Exercise aim ::
Where in the data does the word "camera" appear? Find those lines and copy them.

Data ::
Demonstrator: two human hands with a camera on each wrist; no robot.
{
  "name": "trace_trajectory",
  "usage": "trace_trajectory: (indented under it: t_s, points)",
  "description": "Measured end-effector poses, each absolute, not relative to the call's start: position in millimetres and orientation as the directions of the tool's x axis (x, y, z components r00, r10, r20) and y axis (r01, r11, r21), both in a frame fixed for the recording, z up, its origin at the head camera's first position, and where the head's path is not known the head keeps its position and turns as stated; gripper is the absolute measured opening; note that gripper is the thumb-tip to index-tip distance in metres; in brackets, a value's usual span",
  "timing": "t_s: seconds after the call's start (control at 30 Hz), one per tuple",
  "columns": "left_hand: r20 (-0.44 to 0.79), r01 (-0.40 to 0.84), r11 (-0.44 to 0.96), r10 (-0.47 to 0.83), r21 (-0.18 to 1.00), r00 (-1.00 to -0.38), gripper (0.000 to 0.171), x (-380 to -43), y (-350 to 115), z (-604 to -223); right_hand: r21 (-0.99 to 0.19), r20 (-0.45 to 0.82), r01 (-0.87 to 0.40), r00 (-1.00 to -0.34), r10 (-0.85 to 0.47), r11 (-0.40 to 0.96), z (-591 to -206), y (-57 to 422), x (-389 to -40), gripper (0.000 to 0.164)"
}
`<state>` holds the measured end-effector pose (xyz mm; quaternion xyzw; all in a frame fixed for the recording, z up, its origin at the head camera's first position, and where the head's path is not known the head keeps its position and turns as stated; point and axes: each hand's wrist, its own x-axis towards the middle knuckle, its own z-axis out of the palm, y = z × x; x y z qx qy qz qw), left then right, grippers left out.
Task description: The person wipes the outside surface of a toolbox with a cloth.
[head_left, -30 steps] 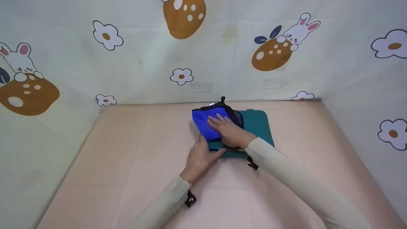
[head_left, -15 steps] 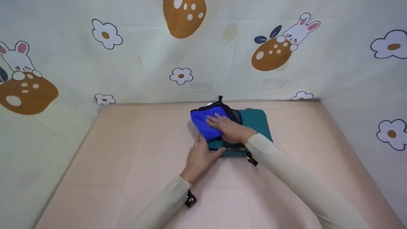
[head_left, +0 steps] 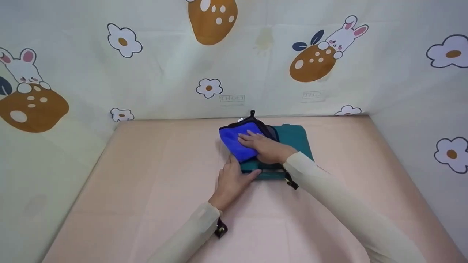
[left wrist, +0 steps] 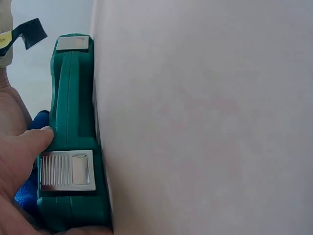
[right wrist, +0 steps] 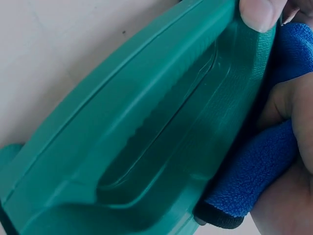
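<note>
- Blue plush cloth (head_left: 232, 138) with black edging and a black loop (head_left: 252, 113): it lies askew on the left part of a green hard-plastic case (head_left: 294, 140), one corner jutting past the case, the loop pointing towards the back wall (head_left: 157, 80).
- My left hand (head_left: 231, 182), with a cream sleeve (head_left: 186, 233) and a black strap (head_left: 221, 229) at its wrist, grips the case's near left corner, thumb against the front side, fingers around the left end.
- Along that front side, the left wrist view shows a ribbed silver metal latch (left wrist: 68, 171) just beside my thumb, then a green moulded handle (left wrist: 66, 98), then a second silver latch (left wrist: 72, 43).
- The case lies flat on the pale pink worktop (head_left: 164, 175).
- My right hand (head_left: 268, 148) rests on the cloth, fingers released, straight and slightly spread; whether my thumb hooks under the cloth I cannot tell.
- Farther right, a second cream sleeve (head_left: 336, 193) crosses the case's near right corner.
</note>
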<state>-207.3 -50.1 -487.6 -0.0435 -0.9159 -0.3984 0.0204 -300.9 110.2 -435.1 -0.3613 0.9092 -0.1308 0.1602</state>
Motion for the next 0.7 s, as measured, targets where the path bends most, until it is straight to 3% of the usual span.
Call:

Written solution ::
Demonstrator: two human hands with a camera on each wrist; no robot.
  "description": "Measured end-effector poses, each absolute, not relative to the call's start: position in millimetres and orientation as the directions of the tool's x axis (x, y, z components r00, r10, r20) and y axis (r01, r11, r21), both in a frame fixed for the recording, z up, its origin at the head camera's first position, and where the head's path is not known the head keeps its position and turns as stated; gripper is the absolute measured opening; note that gripper is the thumb-tip to index-tip distance in metres; in brackets, a value's usual span",
`<state>` holds the measured end-effector pose (xyz mm; quaternion xyzw; all in a frame fixed for the recording, z up, its origin at the head camera's first position, and where the head's path is not known the head keeps its position and turns as stated; point and axes: each hand's wrist, its own x-axis towards the middle knuckle, its own z-axis out of the palm, y = z × x; x y z qx qy qz qw), left then right, grippers left out.

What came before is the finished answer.